Si une entreprise a définitivement cessé ses activités en France, le seul moyen d’accès au DUERP pour les anciens travailleurs serait via le SPST associé à leur dernier lieu de travail.
Conclusion
La dématérialisation du DUERP est un projet ambitieux, avec, certes, des avantages potentiels, mais également des risques importants. En résumé, l’IGAS considère que les coûts élevés de déploiement et d’administration du portail, associés à des risques de sécurité importants et à une valeur ajoutée limitée pour la traçabilité des expositions, rendent le projet globalement peu avantageux et peu recommandable.
Enfin, face à un taux stagnant d’entreprises se conformant à l’obligation du DUERP, inférieur à 50 %, le rapport suggère d’intégrer la mise en place de ces nouvelles obligations dans le rapport annuel sur la santé, la sécurité et les conditions de travail présenté au comité social et économique.
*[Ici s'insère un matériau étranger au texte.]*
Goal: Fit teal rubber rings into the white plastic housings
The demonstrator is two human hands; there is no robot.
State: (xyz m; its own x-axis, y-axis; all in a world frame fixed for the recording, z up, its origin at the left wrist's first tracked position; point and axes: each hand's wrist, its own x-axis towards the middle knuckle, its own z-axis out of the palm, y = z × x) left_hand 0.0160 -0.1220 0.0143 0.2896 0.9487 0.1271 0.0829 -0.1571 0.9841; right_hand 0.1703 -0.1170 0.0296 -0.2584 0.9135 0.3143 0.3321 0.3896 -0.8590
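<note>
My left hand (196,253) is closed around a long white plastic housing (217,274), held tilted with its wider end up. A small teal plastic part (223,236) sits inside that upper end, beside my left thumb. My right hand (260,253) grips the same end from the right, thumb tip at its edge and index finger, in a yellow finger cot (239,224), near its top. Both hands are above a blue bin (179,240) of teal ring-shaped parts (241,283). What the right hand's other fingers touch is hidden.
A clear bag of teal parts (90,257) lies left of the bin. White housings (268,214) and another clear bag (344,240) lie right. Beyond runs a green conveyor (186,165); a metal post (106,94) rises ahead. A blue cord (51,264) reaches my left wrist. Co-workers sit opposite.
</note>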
De plus, il est préconisé d’accorder à l’inspection du travail le pouvoir d’imposer des sanctions administratives.
Dans l’attente, l’employeur est toujours tenu de conserver les versions successives de ce document et les tenir à disposition de ses salariés ou de tout contrôle. De plus, chaque mise à jour du DUERP doit être transmise au Service de prévention et de santé au travail auquel l’employeur adhère.